Tanzania's Mohammed Dewji to Invest $275 Million in Graphite and Tourism
Tanzanian billionaire Mohammed Dewji plans to invest about $275 million through his MeTL Group in graphite mining for EV batteries, alongside luxury tourism projects near Zanzibar and Serengeti.
By BuzzyAfrica Staff
July 11, 2026 · 3 min read
Tanzania's richest man, Mohammed Dewji, is expanding his business empire into graphite mining and luxury tourism as global demand for electric vehicle battery minerals and high-end African travel continues to rise. According to a Bloomberg report, the billionaire plans to invest about $275 million in graphite mining through his diversified conglomerate, MeTL Group, with commercial production expected to begin within the next 18 months. The move forms part of a broader strategy to more than triple the group's annual revenue to $10 billion by 2035.

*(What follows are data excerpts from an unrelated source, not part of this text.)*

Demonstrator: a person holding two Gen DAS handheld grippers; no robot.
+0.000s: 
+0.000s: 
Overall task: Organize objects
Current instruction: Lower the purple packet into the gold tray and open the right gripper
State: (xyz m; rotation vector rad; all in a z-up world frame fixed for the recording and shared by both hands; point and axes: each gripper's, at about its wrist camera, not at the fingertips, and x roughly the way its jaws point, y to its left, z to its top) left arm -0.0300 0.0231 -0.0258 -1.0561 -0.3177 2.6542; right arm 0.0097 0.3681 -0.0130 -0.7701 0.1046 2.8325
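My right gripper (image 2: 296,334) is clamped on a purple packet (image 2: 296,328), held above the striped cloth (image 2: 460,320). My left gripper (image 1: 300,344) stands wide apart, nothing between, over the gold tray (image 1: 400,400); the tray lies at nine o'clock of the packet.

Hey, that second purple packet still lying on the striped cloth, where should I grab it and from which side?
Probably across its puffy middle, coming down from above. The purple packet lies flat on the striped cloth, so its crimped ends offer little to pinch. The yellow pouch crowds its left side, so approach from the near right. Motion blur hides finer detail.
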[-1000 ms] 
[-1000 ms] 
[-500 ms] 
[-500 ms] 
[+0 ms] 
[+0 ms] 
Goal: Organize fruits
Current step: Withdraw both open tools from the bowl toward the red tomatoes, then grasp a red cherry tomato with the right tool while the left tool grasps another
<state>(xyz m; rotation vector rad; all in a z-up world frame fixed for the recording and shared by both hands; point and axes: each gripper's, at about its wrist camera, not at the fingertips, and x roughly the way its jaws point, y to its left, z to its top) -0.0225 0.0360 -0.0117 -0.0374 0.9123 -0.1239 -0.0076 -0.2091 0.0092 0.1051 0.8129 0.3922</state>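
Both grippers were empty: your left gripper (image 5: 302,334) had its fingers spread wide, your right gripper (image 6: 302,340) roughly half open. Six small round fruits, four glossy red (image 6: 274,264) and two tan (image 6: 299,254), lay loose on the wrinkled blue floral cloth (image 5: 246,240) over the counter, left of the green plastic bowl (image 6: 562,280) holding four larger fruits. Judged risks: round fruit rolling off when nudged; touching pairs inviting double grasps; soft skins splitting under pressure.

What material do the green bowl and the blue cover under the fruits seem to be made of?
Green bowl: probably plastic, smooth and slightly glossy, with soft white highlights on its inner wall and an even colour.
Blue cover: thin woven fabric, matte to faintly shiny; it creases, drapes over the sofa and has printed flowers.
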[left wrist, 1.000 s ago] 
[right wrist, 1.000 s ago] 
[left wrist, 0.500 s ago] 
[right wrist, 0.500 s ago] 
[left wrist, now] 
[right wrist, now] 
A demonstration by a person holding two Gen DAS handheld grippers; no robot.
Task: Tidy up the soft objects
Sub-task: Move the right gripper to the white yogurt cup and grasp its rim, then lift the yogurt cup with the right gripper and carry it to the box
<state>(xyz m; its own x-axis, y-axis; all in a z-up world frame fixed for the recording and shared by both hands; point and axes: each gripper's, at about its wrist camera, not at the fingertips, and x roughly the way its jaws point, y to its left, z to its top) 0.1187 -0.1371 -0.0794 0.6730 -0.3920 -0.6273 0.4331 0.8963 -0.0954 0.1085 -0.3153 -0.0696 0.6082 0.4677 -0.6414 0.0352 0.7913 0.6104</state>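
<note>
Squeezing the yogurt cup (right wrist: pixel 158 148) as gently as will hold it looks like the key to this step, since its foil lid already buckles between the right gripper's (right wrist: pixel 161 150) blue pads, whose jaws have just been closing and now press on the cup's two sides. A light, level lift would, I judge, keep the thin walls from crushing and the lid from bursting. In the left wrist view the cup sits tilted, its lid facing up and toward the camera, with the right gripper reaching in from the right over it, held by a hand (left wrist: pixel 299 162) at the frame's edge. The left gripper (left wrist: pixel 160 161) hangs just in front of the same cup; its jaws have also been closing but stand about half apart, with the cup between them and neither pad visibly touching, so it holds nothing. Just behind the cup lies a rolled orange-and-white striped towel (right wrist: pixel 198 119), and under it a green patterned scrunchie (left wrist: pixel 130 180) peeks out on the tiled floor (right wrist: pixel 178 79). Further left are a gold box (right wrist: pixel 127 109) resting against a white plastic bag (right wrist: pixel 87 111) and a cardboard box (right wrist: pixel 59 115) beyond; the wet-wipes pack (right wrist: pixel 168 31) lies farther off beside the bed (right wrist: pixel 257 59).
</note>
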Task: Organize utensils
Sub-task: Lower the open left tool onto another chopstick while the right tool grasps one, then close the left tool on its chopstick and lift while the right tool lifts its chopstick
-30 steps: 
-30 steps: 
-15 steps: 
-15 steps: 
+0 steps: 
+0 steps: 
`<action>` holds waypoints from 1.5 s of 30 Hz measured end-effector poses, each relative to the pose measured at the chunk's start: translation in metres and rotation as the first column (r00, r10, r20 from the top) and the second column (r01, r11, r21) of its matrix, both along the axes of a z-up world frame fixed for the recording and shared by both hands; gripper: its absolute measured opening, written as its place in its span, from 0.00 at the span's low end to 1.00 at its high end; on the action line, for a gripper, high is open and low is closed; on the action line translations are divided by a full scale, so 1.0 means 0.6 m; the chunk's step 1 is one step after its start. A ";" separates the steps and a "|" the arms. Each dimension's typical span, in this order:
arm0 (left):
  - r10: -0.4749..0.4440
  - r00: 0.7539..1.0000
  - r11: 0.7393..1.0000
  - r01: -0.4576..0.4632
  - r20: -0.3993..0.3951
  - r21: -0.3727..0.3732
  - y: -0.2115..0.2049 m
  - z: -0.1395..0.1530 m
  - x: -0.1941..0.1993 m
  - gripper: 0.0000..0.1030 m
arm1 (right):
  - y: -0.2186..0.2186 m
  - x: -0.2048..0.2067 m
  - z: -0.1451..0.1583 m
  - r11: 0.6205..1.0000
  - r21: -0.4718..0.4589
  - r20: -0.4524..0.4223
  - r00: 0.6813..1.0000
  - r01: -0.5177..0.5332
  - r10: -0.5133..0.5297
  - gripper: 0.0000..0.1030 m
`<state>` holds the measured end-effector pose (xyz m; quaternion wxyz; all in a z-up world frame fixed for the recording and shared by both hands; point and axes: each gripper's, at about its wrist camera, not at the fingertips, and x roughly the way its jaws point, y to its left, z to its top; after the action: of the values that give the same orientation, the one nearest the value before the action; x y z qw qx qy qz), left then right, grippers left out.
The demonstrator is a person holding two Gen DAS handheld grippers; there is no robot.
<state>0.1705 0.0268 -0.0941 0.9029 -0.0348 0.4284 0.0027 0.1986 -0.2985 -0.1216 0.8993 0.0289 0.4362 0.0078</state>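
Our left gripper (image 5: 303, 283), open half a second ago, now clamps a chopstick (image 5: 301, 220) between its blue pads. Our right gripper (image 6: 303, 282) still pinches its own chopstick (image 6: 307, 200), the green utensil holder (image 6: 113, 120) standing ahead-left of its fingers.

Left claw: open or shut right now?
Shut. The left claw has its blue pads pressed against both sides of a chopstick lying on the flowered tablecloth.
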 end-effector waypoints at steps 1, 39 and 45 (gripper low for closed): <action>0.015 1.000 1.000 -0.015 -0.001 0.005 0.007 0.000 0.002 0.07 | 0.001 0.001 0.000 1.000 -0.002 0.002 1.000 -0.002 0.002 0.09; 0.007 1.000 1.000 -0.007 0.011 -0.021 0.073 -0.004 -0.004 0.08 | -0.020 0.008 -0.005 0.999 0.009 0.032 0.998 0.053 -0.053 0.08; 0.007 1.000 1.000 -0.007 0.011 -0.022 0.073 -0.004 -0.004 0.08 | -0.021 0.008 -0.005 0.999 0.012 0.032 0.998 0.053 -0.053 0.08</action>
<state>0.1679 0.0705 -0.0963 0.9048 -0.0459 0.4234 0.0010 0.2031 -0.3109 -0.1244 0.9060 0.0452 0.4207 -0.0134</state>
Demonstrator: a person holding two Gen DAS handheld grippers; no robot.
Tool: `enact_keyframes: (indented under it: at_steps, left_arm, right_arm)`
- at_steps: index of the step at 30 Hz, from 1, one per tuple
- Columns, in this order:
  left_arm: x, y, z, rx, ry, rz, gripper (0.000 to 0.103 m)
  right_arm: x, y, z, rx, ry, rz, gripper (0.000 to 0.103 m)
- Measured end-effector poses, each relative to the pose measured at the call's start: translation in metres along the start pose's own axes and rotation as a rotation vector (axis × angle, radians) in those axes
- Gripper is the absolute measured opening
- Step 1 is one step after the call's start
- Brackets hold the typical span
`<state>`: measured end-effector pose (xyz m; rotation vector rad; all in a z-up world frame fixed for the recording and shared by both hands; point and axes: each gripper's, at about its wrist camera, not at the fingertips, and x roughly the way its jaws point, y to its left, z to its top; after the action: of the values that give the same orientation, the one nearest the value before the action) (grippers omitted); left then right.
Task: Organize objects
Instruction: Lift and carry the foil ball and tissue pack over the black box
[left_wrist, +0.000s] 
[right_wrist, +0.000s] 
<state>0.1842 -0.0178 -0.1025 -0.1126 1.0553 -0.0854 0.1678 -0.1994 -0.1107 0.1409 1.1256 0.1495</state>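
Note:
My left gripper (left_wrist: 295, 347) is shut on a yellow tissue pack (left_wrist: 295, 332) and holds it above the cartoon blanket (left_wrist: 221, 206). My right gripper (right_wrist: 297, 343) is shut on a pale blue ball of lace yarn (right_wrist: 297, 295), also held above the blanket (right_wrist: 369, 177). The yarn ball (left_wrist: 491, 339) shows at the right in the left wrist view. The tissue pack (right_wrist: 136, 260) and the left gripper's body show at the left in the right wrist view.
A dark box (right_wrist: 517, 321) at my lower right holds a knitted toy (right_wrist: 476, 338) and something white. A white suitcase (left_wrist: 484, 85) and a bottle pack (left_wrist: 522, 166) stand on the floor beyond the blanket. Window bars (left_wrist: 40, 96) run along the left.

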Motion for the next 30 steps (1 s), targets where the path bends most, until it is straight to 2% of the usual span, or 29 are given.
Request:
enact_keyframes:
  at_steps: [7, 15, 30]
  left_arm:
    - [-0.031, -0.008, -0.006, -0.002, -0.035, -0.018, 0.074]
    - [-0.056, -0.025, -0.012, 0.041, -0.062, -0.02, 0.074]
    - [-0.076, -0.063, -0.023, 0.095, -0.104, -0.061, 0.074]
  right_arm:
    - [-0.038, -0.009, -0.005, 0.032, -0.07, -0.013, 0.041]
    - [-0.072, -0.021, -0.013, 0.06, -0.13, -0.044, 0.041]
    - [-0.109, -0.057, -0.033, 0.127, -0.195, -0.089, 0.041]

Chasing Battery-Grade Graphite for Export
Speaking to Bloomberg, Dewji said his company is already working with European partners to understand battery-grade graphite specifications, while members of his team are in China sourcing graphite processing technology. "I am already working very, very closely with some European partners to be able to understand what quality of a product they require," he said. The investment comes as governments and automakers seek to diversify critical mineral supply chains away from China, which currently dominates global graphite mining and processing. MeTL initially plans to produce graphite at around 94% purity for sale to Chinese refiners, before upgrading production to battery-grade material for direct export to Europe, Japan and South Korea.
A Market Bloomberg Says Faces a Looming Deficit
According to BloombergNEF, the global graphite market is expected to enter a supply deficit in the early 2030s as demand accelerates alongside the broader energy transition and rising electric vehicle adoption. Graphite is one of the key minerals used in lithium-ion batteries, and demand is projected to climb sharply as countries expand electric mobility and renewable energy storage, positioning early movers such as MeTL to capture a larger share of a market that is still dominated by Chinese supply.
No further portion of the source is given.